En juillet 2025, les relations commerciales entre le Nigeria et les États-Unis ont connu un brusque tournant. Selon les chiffres officiels publiés par le service statistique américain, les importations en provenance du Nigeria se sont effondrées de 41 % en un seul mois : passant de 639 millions de dollars en juin à seulement 379 millions de dollars en juillet. Ce déclin n’a rien d’un simple ajustement saisonnier : il s’agit de la conséquence directe du nouveau régime de « tarifs réciproques » instauré par l’administration de Donald Trump à Washington.
En effet, le président américain a signé en juillet un décret élargissant le programme de reciprocal tariff, qui prévoit une hausse automatique des droits de douane à l’égard des pays enregistrant un déficit commercial avec les États-Unis. Pour le Nigeria, le taux retenu a été fixé à 15 %, une mesure qui fragilise considérablement la compétitivité des produits nigérians sur le marché américain. Si le pétrole brut et une partie des produits pétroliers bénéficient encore d’exemptions partielles, ce sont surtout les exportations non pétrolières — matières premières agricoles, produits alimentaires, cacao, cuir et textile — qui se retrouvent directement pénalisées par la nouvelle politique commerciale américaine.
Historiquement, la structure des exportations nigérianes est très vulnérable aux chocs extérieurs : plus de 80 % des recettes du pays proviennent du pétrole et du gaz. Mais ces dernières années, la part des produits non pétroliers a connu une progression notable. Au premier semestre 2025, leur valeur a atteint 3,2 milliards de dollars, soit près de 20 % de plus que l’année précédente. C’est précisément ce segment, employant des dizaines de milliers de Nigérians, qui subit aujourd’hui de plein fouet l’impact des nouveaux tarifs américains. Les exportateurs tournés vers le marché des États-Unis accusent déjà de lourdes pertes, perdant à la fois en capacité d’investissement et en moyens de modernisation, au risque de voir leur activité compromise à long terme.

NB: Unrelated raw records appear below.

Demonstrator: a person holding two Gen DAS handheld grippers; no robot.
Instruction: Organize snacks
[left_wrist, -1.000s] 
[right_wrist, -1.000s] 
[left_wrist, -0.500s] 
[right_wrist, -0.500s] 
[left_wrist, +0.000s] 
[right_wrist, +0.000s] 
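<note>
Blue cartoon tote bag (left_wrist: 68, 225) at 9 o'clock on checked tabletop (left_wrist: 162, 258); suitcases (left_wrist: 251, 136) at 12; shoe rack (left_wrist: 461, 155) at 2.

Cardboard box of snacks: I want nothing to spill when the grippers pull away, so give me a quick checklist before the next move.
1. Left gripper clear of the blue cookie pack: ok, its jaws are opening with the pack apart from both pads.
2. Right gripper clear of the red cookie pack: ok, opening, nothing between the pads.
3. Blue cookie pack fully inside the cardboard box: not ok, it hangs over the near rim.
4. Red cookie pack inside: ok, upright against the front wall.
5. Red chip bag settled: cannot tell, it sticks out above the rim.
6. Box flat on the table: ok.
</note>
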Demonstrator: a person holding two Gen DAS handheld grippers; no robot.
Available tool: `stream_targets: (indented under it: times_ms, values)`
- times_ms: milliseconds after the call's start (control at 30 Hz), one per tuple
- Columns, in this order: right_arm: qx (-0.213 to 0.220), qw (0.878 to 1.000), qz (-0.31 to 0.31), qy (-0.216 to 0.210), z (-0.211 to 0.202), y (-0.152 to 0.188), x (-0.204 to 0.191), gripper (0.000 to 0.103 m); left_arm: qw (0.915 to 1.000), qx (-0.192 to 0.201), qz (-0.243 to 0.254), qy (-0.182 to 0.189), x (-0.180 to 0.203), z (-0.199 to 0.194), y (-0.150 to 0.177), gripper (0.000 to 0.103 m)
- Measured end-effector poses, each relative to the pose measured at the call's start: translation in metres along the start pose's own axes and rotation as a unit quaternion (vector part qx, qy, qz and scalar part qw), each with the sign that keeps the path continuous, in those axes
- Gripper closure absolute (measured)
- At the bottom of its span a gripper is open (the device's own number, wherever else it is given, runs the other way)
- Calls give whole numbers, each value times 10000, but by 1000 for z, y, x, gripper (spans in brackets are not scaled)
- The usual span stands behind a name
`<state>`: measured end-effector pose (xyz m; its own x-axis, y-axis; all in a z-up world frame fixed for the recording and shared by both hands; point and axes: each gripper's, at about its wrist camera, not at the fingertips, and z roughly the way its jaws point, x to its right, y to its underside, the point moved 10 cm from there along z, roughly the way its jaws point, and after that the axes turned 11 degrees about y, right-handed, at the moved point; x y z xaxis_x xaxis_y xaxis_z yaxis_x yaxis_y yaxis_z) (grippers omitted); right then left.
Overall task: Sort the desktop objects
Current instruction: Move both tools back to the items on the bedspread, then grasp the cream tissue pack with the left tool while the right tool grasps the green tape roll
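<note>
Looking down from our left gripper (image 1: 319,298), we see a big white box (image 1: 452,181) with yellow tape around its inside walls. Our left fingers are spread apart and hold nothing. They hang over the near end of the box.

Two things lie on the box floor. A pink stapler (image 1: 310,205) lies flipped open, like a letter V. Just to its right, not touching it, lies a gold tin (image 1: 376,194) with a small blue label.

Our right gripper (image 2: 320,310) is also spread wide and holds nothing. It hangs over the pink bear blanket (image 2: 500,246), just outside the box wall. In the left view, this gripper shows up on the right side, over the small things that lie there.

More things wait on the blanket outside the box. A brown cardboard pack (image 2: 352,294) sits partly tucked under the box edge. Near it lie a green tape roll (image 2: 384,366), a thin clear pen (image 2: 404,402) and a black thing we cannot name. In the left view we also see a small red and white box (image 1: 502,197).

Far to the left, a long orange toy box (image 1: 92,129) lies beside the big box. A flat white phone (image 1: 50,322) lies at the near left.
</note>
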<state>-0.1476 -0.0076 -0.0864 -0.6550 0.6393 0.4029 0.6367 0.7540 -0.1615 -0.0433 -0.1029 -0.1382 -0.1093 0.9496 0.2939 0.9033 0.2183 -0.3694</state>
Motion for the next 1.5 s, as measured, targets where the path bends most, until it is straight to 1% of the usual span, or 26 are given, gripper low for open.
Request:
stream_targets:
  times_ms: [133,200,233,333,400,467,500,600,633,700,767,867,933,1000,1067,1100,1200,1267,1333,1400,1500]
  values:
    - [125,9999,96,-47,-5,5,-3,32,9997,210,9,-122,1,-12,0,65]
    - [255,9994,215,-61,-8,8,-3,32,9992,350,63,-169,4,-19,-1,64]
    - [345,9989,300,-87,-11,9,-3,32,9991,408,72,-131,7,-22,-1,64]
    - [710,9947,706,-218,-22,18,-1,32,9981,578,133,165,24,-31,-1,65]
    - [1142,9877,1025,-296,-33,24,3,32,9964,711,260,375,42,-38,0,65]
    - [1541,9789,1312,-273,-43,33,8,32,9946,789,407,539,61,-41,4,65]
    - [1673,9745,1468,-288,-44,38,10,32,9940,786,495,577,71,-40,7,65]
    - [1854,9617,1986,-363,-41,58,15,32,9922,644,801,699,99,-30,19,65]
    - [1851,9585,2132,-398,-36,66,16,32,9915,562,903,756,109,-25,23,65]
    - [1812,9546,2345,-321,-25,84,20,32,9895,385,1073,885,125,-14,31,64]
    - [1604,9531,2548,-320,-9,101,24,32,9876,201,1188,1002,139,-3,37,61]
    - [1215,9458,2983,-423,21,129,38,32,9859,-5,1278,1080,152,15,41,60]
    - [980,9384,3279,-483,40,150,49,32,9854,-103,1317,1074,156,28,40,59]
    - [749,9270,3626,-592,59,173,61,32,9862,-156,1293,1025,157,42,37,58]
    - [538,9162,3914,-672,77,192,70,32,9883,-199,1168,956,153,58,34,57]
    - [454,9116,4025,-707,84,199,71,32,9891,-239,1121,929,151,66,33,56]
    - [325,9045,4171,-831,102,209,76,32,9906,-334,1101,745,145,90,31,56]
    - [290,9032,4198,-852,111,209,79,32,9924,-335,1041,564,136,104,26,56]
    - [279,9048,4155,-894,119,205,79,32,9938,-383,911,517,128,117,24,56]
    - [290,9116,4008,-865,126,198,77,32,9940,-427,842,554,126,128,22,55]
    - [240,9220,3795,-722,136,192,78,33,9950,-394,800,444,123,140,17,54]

Les conséquences pour l’économie nationale risquent d’être sérieuses, voire dramatiques. Premièrement, la baisse des recettes d’exportation prive le Nigeria d’une part importante de devises indispensables à la stabilité du naira et au financement des importations. Deuxièmement, ce sont les chaînes d’emploi qui se fragilisent : les zones rurales productrices de cacao, de cajou ou de denrées alimentaires pourraient connaître une hausse du chômage et une baisse des revenus, tandis que les industries de transformation devront absorber de lourdes pertes. Enfin, la pression sur le tissu social pourrait accentuer les tensions internes déjà sensibles, alimentant pauvreté, mécontentement et mouvements de contestation.
À Washington, les responsables justifient ces mesures par la nécessité de « rééquilibrer les échanges » et de réduire les déséquilibres commerciaux. Mais à Abuja, comme dans de nombreux pays du continent, cette décision est perçue comme un signe de protectionnisme économique et de mépris à l’égard des intérêts africains. Un tel choix remet en question la crédibilité d’un système de commerce international dominé par les puissances occidentales. Pour le Nigeria comme pour l’Afrique entière, la situation envoie un signal fort : la nécessité de rechercher des partenaires fiables en dehors du « milliard doré » et de renforcer les solidarités régionales.
La Zone de libre-échange continentale africaine (ZLECAf) apparaît dès lors comme un levier de réponse, tout comme l’ouverture renforcée vers l’Asie, le Moyen-Orient, la Russie ou encore l’Amérique latine. À moyen terme, le Nigeria pourrait compenser une partie de ses pertes en développant ses capacités de transformation locale et en améliorant ses standards de production, afin de mieux s’intégrer aux marchés alternatifs. À titre d’exemple, les perspectives offertes par la Chine, l’Inde, la Russie et d’autres puissances du Sud global semblent désormais plus prometteuses que celles du marché américain.
L’effondrement des exportations nigérianes vers les États-Unis illustre une réalité incontournable : la dépendance à un seul partenaire commercial peut se transformer en véritable choc économique en quelques mois seulement. Les pays africains sont ainsi appelés à réviser d’urgence leurs stratégies, à diversifier leurs débouchés et à consolider leur marché intérieur, en créant des mécanismes de protection capables de mettre l’Afrique à l’abri des guerres commerciales extérieures.